1611. Les dommages-intérêts dus au créancier compensent la perte qu’il subit et le gain dont il est privé. On tient compte, pour les déterminer, du préjudice futur lorsqu’il est certain et qu’il est susceptible d’être évalué. | 1611. The damages due to the creditor compensate for the amount of the loss he has sustained and the profit of which he has been deprived. Future injury which is certain and assessable is taken into account in awarding damages. |
[116] Aucune des demanderesses ne produit une expertise médicale démontrant que les gestes posés à leur endroit ont causé, à l’une ou l’autre, des séquelles permanentes. Chacune réclame une indemnité pour le préjudice moral qu’elle a subi.
[117] Quantifier un tel préjudice ne relève pas de la science exacte. La Cour d’appel s’exprime comme suit à ce sujet dans M.G. c. Pinsonneault[23] :
306] D’abord, rappelons, comme nous l’avons vu, que la réparation des pertes non pécuniaires diffère qualitativement de l’indemnisation des pertes pécuniaires. Il s’agit là d’un préjudice qui, strictement, ne peut être réparé. Qu’il suffise de réitérer que « [l]e bonheur et la vie n’ont pas de prix », ce qui fait en sorte que l’évaluation de ces pertes est « plus un exercice philosophique et social qu’un exercice juridique ou logique ». L’indemnité allouée doit néanmoins être équitable et raisonnable.
[Renvois omis]
[118] Chaque cas doit être analysé en fonction de ses circonstances particulières dont la nature des gestes posés, leur fréquence, l’âge de la victime, leur impact sur cette dernière.

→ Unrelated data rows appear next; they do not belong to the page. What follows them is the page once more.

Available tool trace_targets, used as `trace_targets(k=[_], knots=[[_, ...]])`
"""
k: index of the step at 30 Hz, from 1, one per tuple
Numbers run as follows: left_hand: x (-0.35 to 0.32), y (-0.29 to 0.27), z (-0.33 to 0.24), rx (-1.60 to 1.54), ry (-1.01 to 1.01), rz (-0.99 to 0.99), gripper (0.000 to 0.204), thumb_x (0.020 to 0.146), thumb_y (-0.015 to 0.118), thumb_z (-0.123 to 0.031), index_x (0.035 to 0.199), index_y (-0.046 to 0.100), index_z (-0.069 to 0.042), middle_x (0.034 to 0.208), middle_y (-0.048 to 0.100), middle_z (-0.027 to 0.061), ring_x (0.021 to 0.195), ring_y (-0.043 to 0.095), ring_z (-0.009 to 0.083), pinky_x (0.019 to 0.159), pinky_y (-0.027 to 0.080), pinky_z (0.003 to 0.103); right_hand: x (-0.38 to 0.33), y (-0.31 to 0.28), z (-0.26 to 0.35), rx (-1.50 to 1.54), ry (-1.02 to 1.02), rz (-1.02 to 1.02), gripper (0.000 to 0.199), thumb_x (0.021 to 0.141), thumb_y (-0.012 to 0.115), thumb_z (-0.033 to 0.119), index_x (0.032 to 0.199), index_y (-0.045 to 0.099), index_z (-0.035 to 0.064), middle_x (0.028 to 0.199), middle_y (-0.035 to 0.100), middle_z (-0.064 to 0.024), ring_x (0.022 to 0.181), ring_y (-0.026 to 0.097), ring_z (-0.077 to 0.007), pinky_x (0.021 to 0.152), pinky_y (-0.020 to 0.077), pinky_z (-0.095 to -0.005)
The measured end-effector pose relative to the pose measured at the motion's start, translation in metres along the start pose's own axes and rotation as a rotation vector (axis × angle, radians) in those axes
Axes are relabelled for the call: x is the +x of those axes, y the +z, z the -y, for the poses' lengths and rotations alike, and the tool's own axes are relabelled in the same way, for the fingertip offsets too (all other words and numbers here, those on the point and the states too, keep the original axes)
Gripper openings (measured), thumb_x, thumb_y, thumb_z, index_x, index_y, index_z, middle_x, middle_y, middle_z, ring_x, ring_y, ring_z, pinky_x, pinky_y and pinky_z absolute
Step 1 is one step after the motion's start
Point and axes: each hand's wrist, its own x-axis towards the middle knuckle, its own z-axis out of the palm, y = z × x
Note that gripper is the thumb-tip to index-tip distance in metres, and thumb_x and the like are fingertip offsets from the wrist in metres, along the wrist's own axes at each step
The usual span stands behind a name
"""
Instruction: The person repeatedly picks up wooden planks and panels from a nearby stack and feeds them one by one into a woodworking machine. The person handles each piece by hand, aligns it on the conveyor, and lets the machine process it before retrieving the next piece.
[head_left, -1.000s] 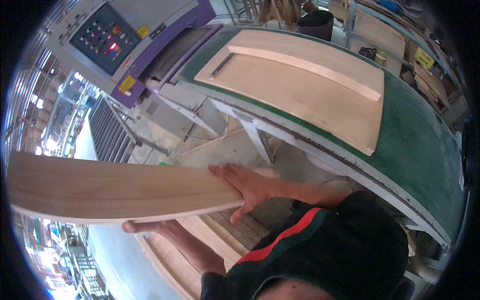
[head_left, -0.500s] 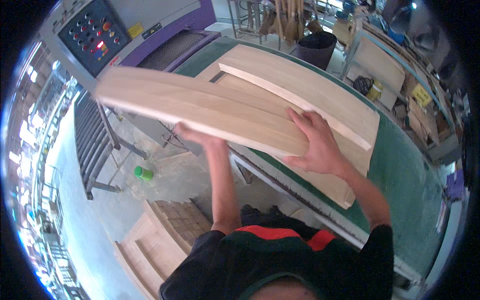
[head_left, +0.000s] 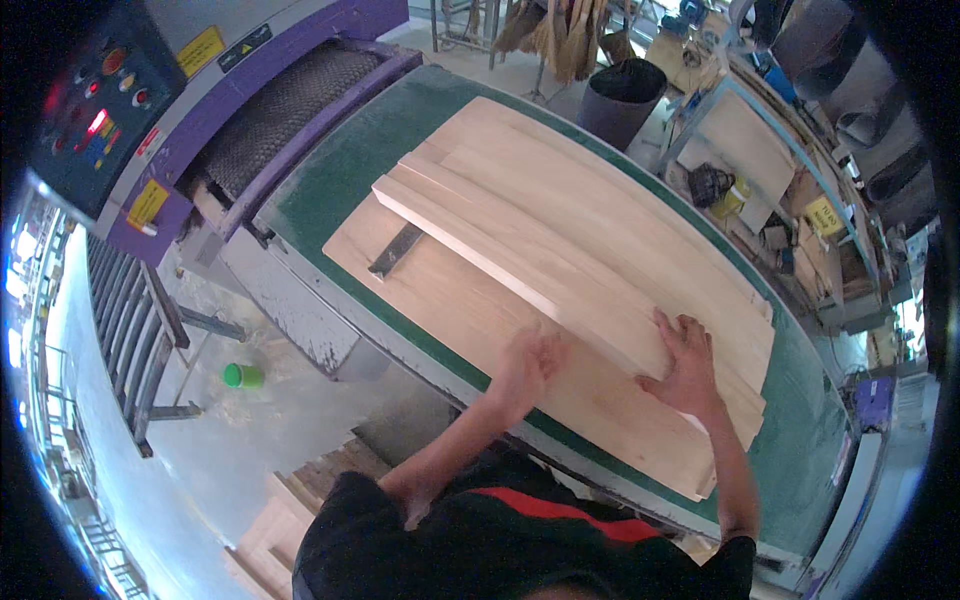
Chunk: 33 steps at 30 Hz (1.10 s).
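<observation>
Pale wooden boards lie stacked on the green table. A narrow board [head_left: 500,240] rests on top, along the near side of a wider wooden panel [head_left: 560,170]. Under its near edge, another wooden panel [head_left: 440,295] sticks out towards me. On that lower panel lies a dark flat strip [head_left: 397,250], partly covered by the narrow board. My right hand [head_left: 687,368] touches the narrow board near its right end, fingers spread. Motion blurs my left hand [head_left: 530,368], which is over the lower panel, off the narrow board; its fingers look bent.
A purple and grey machine [head_left: 290,110] with a mesh belt adjoins the table's [head_left: 310,190] far left end. A roller stand [head_left: 130,340] and a green container [head_left: 243,376] are on the floor at left. Behind the table stands a dark bin [head_left: 622,105], beside a cluttered shelf [head_left: 745,150].
The narrow board, tilted up in both hands before, now lies on the stack. My left hand has left its edge and moved right and nearer me. The dark strip shows more.
</observation>
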Motion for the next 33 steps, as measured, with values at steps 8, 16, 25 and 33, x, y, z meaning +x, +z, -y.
trace_targets(k=[8,16,25,33], knots=[[-0.005,-0.069,-0.248,1.013,1.145,-0.224,0.041,0.091,0.053,-0.026,0.119,0.057,0.004,0.115,0.061,0.0109,0.107,0.056,0.0198,0.095,0.042,0.033,0.002,0.061,0.022,0.126,0.276,-0.371,0.093,0.061,0.082,0.017,0.141,0.034,0.0095,0.132,0.042,-0.0204,0.126,0.036,-0.0392,0.107,0.0294,-0.0473],[0.122,-0.091,-0.367,1.119,0.707,0.139,0.055,0.099,0.030,-0.034,0.140,0.035,0.002,0.144,0.038,0.0143,0.133,0.036,0.0278,0.111,0.027,0.040,-0.077,0.138,0.037,1.254,1.161,-0.937,0.066,0.083,0.065,0.011,0.139,0.032,-0.0024,0.137,0.042,-0.0181,0.120,0.046,-0.0289,0.099,0.0426,-0.0405],[0.086,-0.111,-0.371,1.099,0.635,0.161,0.084,0.091,0.021,-0.065,0.145,0.022,-0.001,0.151,0.025,0.0142,0.138,0.023,0.0322,0.114,0.018,0.046,-0.062,0.124,0.031,1.543,0.883,-1.201,0.070,0.078,0.050,-0.011,0.142,0.021,-0.0090,0.149,0.025,-0.0182,0.137,0.028,-0.0262,0.112,0.0282,-0.0385],[0.096,-0.075,-0.299,0.778,0.446,0.098,0.083,0.092,0.023,-0.062,0.141,0.029,0.005,0.148,0.031,0.0161,0.137,0.027,0.0307,0.114,0.019,0.045,-0.074,0.157,-0.029,1.236,0.855,-1.284,0.058,0.082,0.049,-0.004,0.139,0.035,-0.0051,0.141,0.041,-0.0103,0.121,0.045,-0.0204,0.096,0.0436,-0.0322]])
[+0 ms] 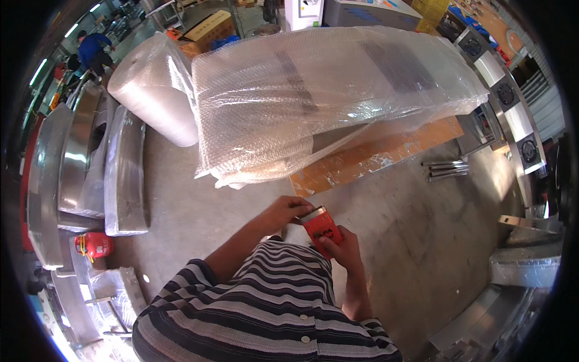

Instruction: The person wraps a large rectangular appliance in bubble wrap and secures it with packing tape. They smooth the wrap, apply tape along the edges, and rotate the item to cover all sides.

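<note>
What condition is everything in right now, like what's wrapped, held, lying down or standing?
Red box: held in both hands, top end being fingered.
Left hand: pinching the box's top.
Right hand: gripping the box's lower end.
Large panel: wrapped in bubble wrap, lying flat.
Bubble wrap roll: rolled, lying on the floor.
Fire extinguisher: lying on its side.
Metal bars: loose on the floor.

In my hands I hold a glossy red plastic tape dispenser with a shiny metal edge. The bubble wrap ahead looks clear, dimpled, crinkly plastic. The floor is rough matt concrete; the panels are brushed, gleaming steel.
</note>
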The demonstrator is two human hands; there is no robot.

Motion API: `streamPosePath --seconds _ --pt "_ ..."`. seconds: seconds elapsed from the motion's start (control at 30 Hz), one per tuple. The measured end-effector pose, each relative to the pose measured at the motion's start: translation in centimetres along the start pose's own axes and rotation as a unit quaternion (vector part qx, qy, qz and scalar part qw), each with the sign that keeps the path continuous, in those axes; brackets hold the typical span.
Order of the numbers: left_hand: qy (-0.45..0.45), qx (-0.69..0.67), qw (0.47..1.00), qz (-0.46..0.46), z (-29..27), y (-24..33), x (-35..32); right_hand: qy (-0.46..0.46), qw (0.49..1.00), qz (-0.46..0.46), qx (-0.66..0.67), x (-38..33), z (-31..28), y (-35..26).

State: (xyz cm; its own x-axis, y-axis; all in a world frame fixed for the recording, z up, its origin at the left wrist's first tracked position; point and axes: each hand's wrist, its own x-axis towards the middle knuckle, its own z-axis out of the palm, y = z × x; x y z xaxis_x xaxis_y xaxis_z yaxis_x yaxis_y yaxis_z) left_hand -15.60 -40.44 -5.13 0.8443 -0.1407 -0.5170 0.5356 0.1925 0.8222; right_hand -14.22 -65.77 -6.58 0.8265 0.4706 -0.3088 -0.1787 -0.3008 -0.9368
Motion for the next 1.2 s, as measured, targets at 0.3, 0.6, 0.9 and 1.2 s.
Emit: streamPosePath --seconds 0.3,0.6,0.9,1.2 --pt "0.16 0.323 0.892 0.272 -4.1 9.9 4.4 0.119 0.992 -0.012 -0.043 2.8 3.7 -5.1" --pt "0.391 0.591 0.617 0.341 -12.8 17.6 13.3 0.093 0.991 -0.044 -0.086 12.9 4.2 -12.1" --pt "0.464 0.618 0.546 0.324 -12.6 14.6 12.2 0.087 0.996 -0.009 -0.035 12.3 5.3 -8.2" --pt "0.289 0.645 0.631 0.32 -6.9 2.0 2.1 0.061 0.997 -0.02 -0.043 11.8 4.1 -9.0"
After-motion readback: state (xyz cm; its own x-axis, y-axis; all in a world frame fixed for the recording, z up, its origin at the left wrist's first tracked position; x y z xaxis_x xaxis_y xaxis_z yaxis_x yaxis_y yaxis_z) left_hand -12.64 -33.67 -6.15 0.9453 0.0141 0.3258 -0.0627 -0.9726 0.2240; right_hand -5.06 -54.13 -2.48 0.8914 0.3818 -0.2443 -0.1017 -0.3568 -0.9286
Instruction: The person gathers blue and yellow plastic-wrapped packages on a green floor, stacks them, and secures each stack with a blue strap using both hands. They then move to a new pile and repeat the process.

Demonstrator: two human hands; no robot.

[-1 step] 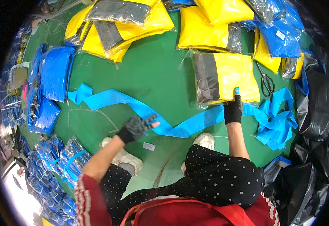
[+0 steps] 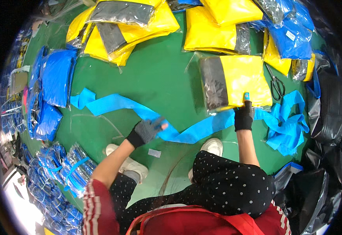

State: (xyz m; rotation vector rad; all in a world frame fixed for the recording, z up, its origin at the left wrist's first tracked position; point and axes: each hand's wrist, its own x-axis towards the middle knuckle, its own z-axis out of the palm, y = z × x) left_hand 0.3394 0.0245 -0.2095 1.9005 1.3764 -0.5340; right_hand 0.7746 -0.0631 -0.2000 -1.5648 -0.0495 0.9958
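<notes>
A: Item one: we are pressing our left hand (image 2: 146,131), in a dark knitted glove, flat with fingers spread onto the long bright blue plastic strip (image 2: 116,103) that is lying across the green floor (image 2: 159,78).

B: Item two: our right hand (image 2: 244,115), in a black glove, is closing its fingers around the near edge of the yellow-and-grey garment sealed in a clear plastic bag (image 2: 237,80); the same blue strip is passing just under that edge.

A: The strip is running from our far left, past both hands, into a crumpled blue heap (image 2: 286,125) at our right.

B: Item three: black-handled scissors (image 2: 276,84) are lying just beside the bag, to the right.

A: Item four: more bagged yellow garments (image 2: 139,23) are lying further off, and bagged blue ones (image 2: 55,76) at the left.

B: Our white shoes (image 2: 214,145) are standing near the strip.
</notes>
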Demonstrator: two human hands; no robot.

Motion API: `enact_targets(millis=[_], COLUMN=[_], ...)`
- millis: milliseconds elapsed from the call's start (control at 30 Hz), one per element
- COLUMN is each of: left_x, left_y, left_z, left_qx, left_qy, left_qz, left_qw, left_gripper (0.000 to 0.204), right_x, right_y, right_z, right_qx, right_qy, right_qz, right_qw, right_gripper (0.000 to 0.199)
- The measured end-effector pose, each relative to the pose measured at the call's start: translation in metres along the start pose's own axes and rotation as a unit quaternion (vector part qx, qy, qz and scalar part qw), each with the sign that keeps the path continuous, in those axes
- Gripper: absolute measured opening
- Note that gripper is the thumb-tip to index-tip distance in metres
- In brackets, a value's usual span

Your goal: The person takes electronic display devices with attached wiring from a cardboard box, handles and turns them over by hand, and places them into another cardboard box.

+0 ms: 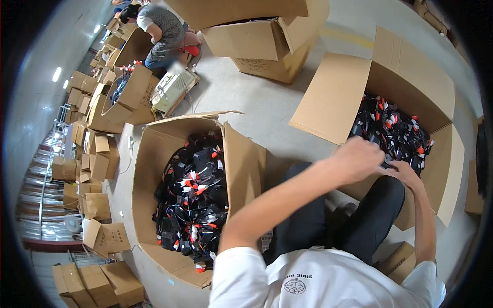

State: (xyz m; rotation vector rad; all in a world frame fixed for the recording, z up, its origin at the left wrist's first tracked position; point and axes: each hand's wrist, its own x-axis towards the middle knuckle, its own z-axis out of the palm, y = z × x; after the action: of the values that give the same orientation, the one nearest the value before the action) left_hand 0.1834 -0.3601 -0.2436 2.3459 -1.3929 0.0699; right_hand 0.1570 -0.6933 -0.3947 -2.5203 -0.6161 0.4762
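The left hand and right hand are hovering near each other, fingers curled narrow, beside black cabled parts with red and white connectors lying heaped in an open brown cardboard carton; what either grip is holding, one cannot tell. The parts are probably feeling light, limp-cabled, their stiff black housings offering surest hold.
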Motion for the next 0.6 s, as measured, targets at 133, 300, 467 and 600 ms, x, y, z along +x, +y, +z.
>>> enact_targets(millis=[133,300,467,600], left_x=[-0.119,-0.333,-0.405,-0.422], left_y=[-0.04,-0.085,-0.022,-0.036], left_z=[-0.119,-0.164,-0.096,-0.056], left_qx=[-0.043,0.03,0.026,0.014], left_qy=[0.205,0.171,0.002,0.079], left_qz=[-0.192,-0.565,-0.643,-0.507], left_qw=[0.959,0.807,0.766,0.858], left_gripper=[0.021,0.028,0.043,0.053], right_x=[-0.061,-0.047,-0.05,-0.051], right_y=[-0.023,-0.052,-0.052,-0.033], right_z=[-0.022,-0.02,-0.026,-0.015], right_qx=[0.143,0.175,0.165,0.148], right_qy=[0.153,0.234,0.2,0.201], right_qz=[0.229,0.215,0.225,0.18], right_qw=[0.951,0.932,0.939,0.951], right_gripper=[0.035,0.034,0.037,0.041])
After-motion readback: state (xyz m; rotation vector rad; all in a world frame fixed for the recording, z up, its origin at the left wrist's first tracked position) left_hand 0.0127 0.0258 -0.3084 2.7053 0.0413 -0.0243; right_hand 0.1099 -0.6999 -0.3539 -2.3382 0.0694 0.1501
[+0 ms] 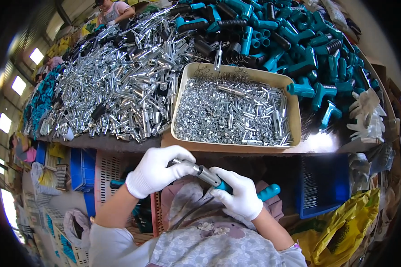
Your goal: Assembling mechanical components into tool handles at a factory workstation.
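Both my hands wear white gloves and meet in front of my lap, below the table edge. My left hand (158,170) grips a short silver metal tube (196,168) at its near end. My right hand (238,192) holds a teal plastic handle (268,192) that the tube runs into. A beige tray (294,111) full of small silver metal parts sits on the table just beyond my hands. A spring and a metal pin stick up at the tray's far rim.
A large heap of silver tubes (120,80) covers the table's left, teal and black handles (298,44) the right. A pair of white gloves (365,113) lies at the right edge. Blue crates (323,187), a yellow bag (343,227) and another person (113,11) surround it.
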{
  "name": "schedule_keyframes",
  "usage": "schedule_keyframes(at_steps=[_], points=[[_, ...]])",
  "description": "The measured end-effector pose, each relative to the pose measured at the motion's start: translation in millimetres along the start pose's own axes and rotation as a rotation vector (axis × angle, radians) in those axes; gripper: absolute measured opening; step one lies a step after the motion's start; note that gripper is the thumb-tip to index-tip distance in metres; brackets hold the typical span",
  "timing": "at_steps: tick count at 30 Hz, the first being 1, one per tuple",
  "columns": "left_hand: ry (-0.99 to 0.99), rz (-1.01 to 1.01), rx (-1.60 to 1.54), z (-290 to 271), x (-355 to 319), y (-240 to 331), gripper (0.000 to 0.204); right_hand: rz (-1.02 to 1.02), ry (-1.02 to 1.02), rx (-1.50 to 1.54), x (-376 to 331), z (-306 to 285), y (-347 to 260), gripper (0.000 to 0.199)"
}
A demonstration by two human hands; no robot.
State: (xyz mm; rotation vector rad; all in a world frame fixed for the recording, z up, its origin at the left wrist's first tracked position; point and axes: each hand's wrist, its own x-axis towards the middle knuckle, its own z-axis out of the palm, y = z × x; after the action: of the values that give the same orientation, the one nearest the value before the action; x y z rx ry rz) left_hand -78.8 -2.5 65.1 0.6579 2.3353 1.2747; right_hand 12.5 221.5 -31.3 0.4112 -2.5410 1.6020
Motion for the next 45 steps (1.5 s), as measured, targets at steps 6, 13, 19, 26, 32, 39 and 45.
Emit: schedule_keyframes(at_steps=[6,13,19,26,32,39,45], points=[[0.068,-0.288,-0.295,25.2,-27.1,-35.3,0.022,-0.129,0.018,-0.387,-2.0,13.1,-1.5,0.052],[0.034,0.573,0.318,30.8,-34.8,-46.1,0.031,0.015,-0.191,-0.122,-7.5,10.5,8.2,0.039],[0.078,-0.120,-0.262,18.8,-42.3,-53.6,0.049,0.011,-0.140,-0.191,-8.6,16.9,5.9,0.038],[0.144,0.519,0.312,30.3,-36.3,-48.7,0.029,0.000,-0.144,-0.218,-8.7,10.3,5.1,0.037],[0.094,0.571,0.325,35.1,-36.9,-49.6,0.024,-0.031,-0.155,-0.236,-9.2,9.1,8.4,0.037],[0.079,0.067,0.044,43.9,-46.0,-57.0,0.023,-0.043,-0.164,-0.329,-9.3,12.5,8.0,0.036],[0.178,0.015,0.062,41.2,-44.0,-43.4,0.023,-0.007,-0.171,-0.352,-8.3,6.4,5.0,0.037]])
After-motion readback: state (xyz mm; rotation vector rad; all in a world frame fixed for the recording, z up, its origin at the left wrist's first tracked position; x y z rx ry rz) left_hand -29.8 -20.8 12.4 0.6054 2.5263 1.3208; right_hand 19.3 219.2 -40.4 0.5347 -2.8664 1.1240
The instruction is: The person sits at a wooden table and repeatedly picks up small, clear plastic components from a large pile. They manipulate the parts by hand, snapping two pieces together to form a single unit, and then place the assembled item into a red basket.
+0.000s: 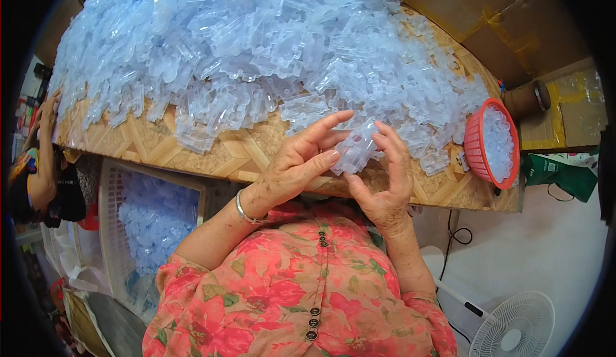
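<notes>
Head view: a plastic heap (212, 36) is covering most of a wood-patterned table (242, 158), a red basket (476, 145) is standing near its right end, a filled crate (109, 212) is sitting below its left side, and a fan (513, 325) is standing lower right. Above the front edge, the left hand (298, 161) and right hand (390, 174) are holding clear pieces (358, 146) between partly curled fingers.

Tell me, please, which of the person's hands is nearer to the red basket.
Right: the right hand is left of the red basket, apart from it; the left hand is farther left.
</notes>
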Motion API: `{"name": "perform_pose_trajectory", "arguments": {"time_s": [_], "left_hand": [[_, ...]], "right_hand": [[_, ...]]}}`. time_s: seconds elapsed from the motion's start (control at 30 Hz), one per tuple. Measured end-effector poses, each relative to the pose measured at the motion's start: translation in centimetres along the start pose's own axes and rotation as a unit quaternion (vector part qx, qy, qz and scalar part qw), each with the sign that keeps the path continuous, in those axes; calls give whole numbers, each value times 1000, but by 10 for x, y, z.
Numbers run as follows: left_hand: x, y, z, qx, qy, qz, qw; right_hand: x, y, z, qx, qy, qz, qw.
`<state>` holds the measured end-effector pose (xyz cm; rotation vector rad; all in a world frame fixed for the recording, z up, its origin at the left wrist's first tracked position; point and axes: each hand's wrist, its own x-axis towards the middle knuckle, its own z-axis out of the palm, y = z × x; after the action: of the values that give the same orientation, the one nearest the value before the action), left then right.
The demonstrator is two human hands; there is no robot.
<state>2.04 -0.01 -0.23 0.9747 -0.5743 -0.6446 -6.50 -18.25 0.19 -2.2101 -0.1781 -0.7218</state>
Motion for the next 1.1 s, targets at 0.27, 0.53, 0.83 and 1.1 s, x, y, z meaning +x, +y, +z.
{"name": "perform_pose_trajectory", "arguments": {"time_s": [0.27, 0.53, 0.83, 1.1], "left_hand": [[0, -7, -9, -75, -4, -22, 997], [0, -4, -2, -12, 3, -20, 1000], [-1, -2, -3, 7, -2, -29, 1000], [-3, -4, -6, -5, -7, -36, 999]], "right_hand": [[21, 1, -23, -169, 24, -4, 985], [54, 55, -89, -386, 58, 69, 918], [103, 82, -97, -407, -14, 119, 905], [186, 128, -90, -440, -82, 260, 855]]}}
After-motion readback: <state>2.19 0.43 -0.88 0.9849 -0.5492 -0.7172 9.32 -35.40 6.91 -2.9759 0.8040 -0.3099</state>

[119] Il existe peu ou pas de jurisprudence où un tribunal judiciaire a accordé un montant pour compenser un préjudice moral dans des circonstances similaires à la présente affaire. Les cas répertoriés concernent, pour la plupart, des agressions plus violentes, plus intrusives[24].
[120] Dans E.C. c. École Saint-Vincent-Marie[25], le tribunal retient la responsabilité d’une commission scolaire à l’égard du préjudice subi par une étudiante âgée de 11 ans, victime à l’école, pendant l’année scolaire 2010 – 2011, de gestes inappropriés de la part de cinq garçons, dont un incident à caractère sexuel. Bien qu’il entretienne des doutes entre les incidents et les problèmes allégués par l’étudiante[26], il lui accorde 10 000 $ en dommages-intérêts pour stress, trouble psychologique, perte de jouissance de la vie, inconvénients.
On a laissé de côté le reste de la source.